(Beginning of Material for the task)

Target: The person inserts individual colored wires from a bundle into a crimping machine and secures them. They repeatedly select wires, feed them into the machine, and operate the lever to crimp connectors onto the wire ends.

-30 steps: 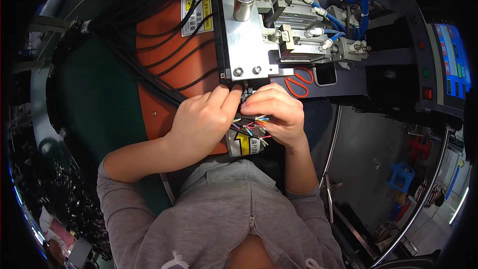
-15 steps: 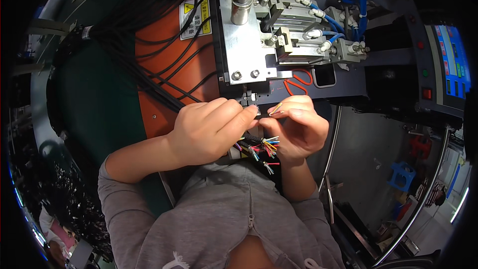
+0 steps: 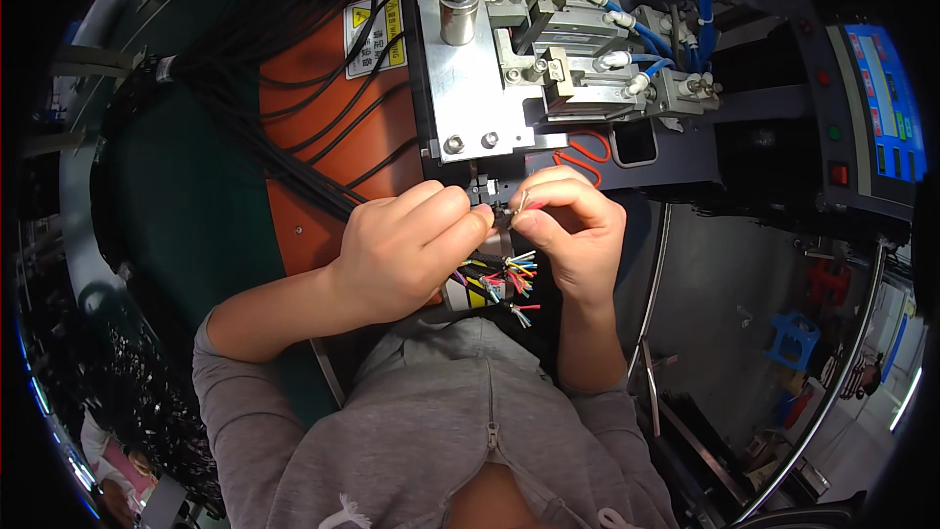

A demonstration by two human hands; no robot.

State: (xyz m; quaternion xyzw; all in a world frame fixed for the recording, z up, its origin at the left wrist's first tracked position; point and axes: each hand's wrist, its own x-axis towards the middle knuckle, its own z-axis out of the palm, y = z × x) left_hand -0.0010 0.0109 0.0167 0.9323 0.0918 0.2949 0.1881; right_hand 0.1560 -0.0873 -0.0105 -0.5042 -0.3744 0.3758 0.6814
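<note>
My left hand (image 3: 403, 247) is closed in a pinch beside a small black fixture (image 3: 482, 190) at the machine's front. What its fingertips grip is mostly hidden, seemingly the end of a cable. Facing it, my right hand (image 3: 586, 240) pinches thin, light-coloured wires (image 3: 520, 204) between thumb and forefinger, their tips pointing up. The fingertips of both hands are a short way apart. Below and between the hands hang several black cable ends with stripped, multicoloured wires (image 3: 521, 271) fanned to the right.
A metal press machine (image 3: 480, 88) with blue air hoses stands ahead. Red-handled scissors (image 3: 586, 155) lie beside it. Black cables (image 3: 284, 162) run over the orange surface (image 3: 323, 191) at left. A lit screen (image 3: 889, 103) and red button (image 3: 838, 173) are at right.
My right hand has moved left toward my left hand, and its fingers have closed more tightly around the thin wires. My left hand has shifted slightly left; the view has also shifted a little.
</note>
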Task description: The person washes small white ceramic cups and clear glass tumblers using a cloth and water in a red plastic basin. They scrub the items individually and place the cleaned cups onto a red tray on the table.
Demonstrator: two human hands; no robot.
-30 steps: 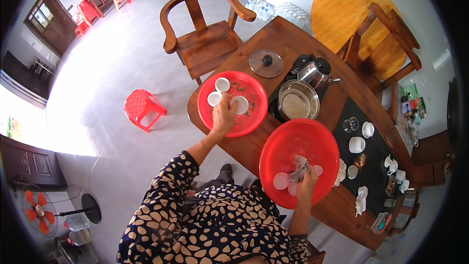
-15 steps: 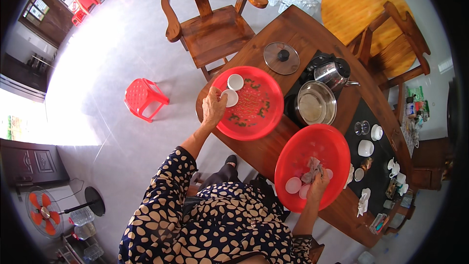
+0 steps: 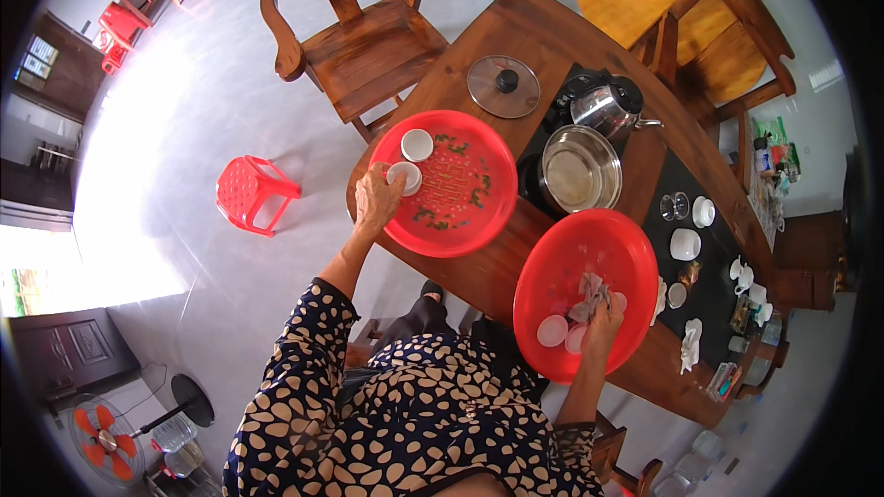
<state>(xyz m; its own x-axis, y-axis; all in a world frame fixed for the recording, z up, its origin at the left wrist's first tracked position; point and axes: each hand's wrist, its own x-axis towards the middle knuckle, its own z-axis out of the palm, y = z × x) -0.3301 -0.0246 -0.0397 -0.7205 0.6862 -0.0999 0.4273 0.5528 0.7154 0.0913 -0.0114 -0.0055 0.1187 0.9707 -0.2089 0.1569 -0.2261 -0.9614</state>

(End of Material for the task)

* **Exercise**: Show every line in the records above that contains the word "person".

* **The completed task**:
Target: The person inserts individual colored wires from a bundle into a crimping machine and secures them. They repeatedly select wires, feed them into the machine, and operate the lever to crimp connectors onto the wire ends.
Task description: The person washes small white ceramic cups and clear glass tumblers using a cloth and water in a red plastic basin. They scrub the items individually and place the cleaned cups onto a red tray on the table.

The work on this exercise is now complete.